The effect of celecoxib on PGE2 levels was not sustained over 12 months for this small cohort. Although it is possible that this effect is present only because of small patient numbers, it could also be due to compensatory mechanisms limiting the efficacy of COX-2 inhibition in the long term. Eicosanoids such as PGE2 are “rapid response” molecules, immediately elaborated on activation by appropriate stimuli and then rapidly degraded to prevent sustained effect. Consequently, tissue PGE2 levels can be very dynamic. To minimize sampling error, we used a twice daily celecoxib dosing regimen for this study, and subjects were instructed to take one dose each morning and one each evening (12 h apart) with food. Following a single oral celecoxib dose in healthy volunteers, maximal plasma concentration occurs in ∼90 min, and the mean half-life of the drug is 11.5 h (46). The 800 mg daily dose is approximately four times the dose generally required for arthritis treatment; therefore, it is unlikely that biopsies taken at any time of the day for the subjects in this study would vary greatly in PGE2 content.
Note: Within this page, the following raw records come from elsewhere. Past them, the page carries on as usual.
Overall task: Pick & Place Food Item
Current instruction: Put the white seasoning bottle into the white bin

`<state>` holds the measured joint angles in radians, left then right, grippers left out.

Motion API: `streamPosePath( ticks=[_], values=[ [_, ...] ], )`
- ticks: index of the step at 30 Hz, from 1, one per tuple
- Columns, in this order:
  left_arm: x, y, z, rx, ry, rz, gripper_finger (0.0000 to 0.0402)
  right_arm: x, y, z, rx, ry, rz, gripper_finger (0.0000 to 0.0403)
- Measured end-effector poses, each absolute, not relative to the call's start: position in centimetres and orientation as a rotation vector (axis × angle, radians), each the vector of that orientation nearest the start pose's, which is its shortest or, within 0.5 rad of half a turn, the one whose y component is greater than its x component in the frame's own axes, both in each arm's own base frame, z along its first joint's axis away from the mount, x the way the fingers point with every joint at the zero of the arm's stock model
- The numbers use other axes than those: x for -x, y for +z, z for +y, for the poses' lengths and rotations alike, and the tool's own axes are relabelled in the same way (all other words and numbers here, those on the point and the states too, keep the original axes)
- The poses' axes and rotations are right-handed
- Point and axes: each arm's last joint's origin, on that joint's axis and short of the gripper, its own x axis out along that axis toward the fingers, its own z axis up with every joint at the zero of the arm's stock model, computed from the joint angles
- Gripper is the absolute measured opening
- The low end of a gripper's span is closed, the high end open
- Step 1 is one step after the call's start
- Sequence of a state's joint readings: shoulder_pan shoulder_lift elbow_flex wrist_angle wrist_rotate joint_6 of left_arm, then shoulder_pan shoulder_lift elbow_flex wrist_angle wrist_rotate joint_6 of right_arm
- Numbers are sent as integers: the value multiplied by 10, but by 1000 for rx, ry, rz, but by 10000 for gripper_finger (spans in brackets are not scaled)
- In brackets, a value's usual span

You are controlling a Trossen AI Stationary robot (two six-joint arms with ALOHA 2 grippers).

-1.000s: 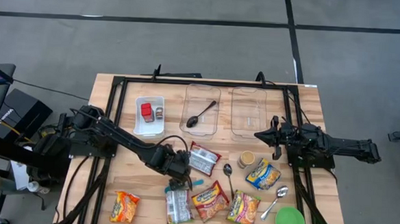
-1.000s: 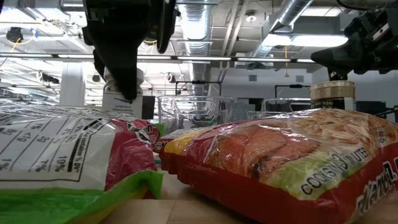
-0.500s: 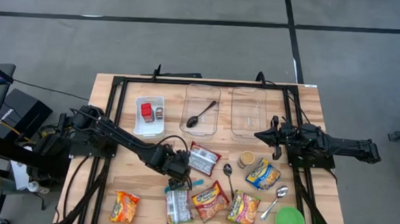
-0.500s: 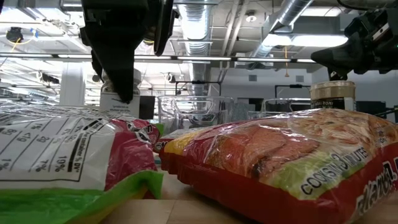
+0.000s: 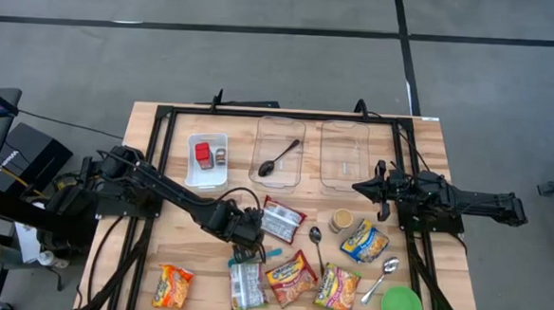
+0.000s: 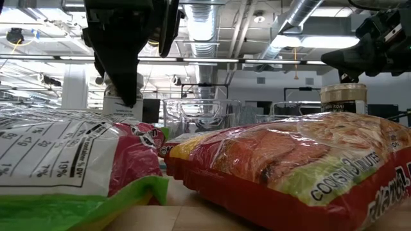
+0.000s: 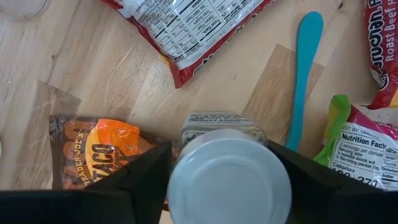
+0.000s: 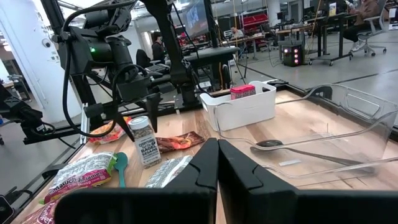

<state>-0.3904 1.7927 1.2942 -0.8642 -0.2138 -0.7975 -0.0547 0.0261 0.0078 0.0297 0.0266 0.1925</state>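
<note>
A spice jar with a pale grey lid (image 7: 230,180) and a white label (image 8: 144,144) stands upright between my left gripper's fingers. My left gripper (image 5: 249,237) is shut on it at the table's middle, among the food packets. The low view shows the jar's label (image 6: 122,108) under the gripper. An orange snack packet (image 7: 93,149) and a red packet (image 7: 186,31) lie flat on the wood beside it. My right gripper (image 5: 359,188) is shut and empty by the right clear container (image 5: 344,154). My left gripper pinches the jar between its two fingers (image 7: 146,177), which stand on opposite sides of it just under the lid (image 7: 186,186). The fingers come from above, pointing down. The jar stays upright. I cannot tell whether its base touches the table.
A white bin (image 5: 206,159) and two clear containers stand at the far side; the left one (image 5: 280,150) holds a spoon. Several noodle packets (image 5: 291,277), a brown jar (image 5: 341,220), a teal spatula (image 7: 301,74), spoons and a green bowl (image 5: 401,307) lie toward the near edge.
My left gripper has shifted slightly toward the table's left with the jar still in its hold. My right arm has kept still.
</note>
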Motion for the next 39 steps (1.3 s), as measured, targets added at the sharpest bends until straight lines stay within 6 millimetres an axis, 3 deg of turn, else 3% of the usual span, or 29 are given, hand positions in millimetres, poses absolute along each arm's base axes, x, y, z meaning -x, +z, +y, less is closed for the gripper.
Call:
streamPosePath(
  ticks=[6,14,23,29,39],
  values=[
    [-319,203,-124,276,367,1251,194,-99,167,-6,-193,-80,-19,0],
    [-319,203,-124,273,370,1248,223,-99,167,-6,-192,-80,-19,0],
    [-318,203,-125,274,368,1247,194,-99,167,-6,-192,-80,-19,0],
    [-318,203,-125,274,368,1248,224,-99,167,-6,-192,-80,-19,0],
    [-318,203,-125,284,366,1252,193,-99,167,-6,-192,-80,-19,0]
  ],
)
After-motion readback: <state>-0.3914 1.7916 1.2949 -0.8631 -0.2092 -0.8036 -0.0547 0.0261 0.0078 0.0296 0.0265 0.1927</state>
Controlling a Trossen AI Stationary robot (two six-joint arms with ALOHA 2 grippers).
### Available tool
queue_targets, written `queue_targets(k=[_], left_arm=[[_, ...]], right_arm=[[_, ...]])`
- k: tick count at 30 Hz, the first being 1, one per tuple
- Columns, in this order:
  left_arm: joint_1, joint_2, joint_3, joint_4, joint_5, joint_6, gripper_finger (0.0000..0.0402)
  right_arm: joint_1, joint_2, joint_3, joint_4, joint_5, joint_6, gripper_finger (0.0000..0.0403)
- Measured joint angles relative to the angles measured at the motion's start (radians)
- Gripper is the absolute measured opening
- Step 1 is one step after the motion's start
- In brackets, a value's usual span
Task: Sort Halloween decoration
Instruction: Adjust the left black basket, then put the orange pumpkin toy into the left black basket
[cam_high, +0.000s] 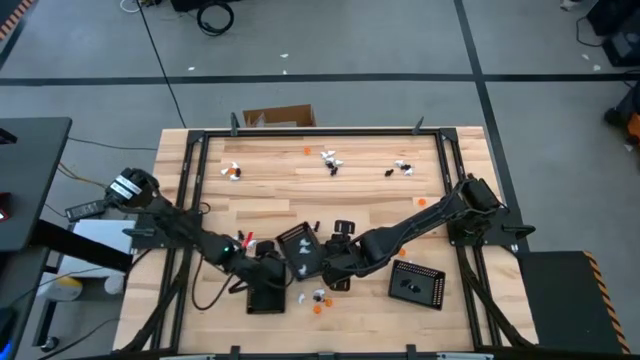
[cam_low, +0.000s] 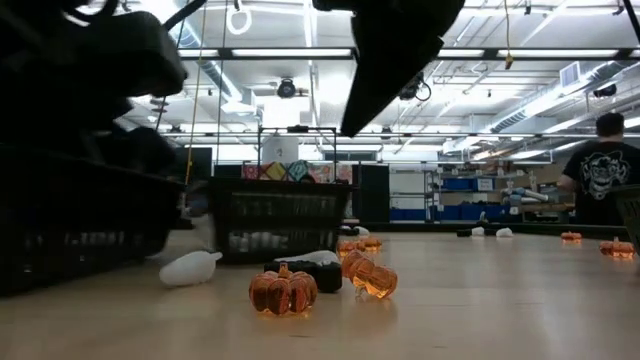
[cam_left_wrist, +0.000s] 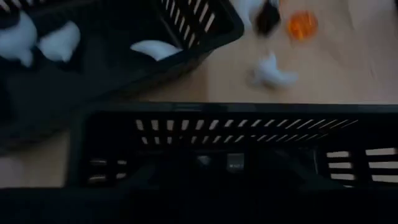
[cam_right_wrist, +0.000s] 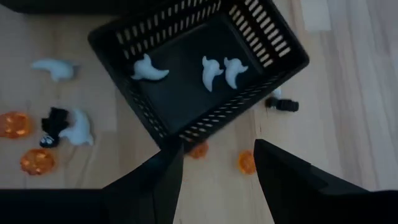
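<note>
- My landmark is the middle tray (cam_right_wrist: 186, 68), a black slatted basket on the counter (cam_high: 300, 180) near its front edge; three white ghost pieces (cam_right_wrist: 214, 71) already lie inside it.
- Right gripper (cam_right_wrist: 217, 165) hangs just over the tray's near rim, jaws parted and holding nothing.
- Left gripper (cam_high: 262, 262) sits over a second black tray (cam_left_wrist: 217, 137) just beside the landmark; I cannot tell how its jaws stand.
- Loose pieces near the tray: orange pumpkins (cam_right_wrist: 15, 124), a black piece (cam_right_wrist: 53, 121), white ghosts (cam_right_wrist: 78, 130), plus two pumpkins right by its wall. More scatter lies well beyond, toward the counter's far edge (cam_high: 330, 160).
- Handling call: the pumpkins (cam_low: 283, 290) look glossy, hard, light and likely slippery. I'd pinch across the round body, squarely, lest one squirt out.
</note>
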Motion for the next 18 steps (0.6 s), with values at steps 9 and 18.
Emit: queue_targets(k=[9, 18], left_arm=[[0.031, -0.069, 0.007, -0.092, 0.125, 0.004, 0.0155], [-0.042, -0.216, 0.013, -0.178, 0.109, -0.003, 0.0155]], right_arm=[[0.030, -0.001, 0.000, -0.140, -0.135, 0.119, 0.0202], [0.087, 0.020, -0.051, -0.092, -0.029, 0.158, 0.0202]])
Celecoxib directly inhibits COX-2 activity, but its downstream effects can also influence enzyme expression. COX-2 gene expression is influenced by a wide variety of inflammatory mediators, including tumor necrosis factor-α, IFN-γ, and interleukins. Transcriptional up-regulation by these stimuli occurs via multiple transcription factor binding sites within the COX-2 gene promoter, which contains binding sites for cyclic AMP, Myb, nuclear factor-interleukin-6, CCAAT/enhancer binding proteins, nuclear factor-κB, polyoma virus enhances activator 3, and activator protein 1 (47, 48). The decreased COX-2 expression observed in OPL following celecoxib treatment is consistent with reduced COX-2 transcription resulting from suppression of the inflammatory cascade.
In summary, this pilot study shows that it is possible to assess modulation of the primary therapeutic target of nonsteroidal anti-inflammatory drug chemoprevention by measuring PGE2 levels in small OPL biopsies. The data also suggest that selective COX-2 inhibitor, celecoxib, decreases the severity of dysplasia in patients with OPLs. This study indicates that intralesional PGE2 levels is an accurate early biomarker of SCCHN development, one warranting further study in a definitive clinical trial.
Disclosure of Potential Conflicts of Interest
M.M. Bertagnolli: Pfizer, Inc. Commercial research grant; Pfizer, Inc. and Metamark, Inc. speakers bureau. The other authors disclosed no potential conflicts of interest.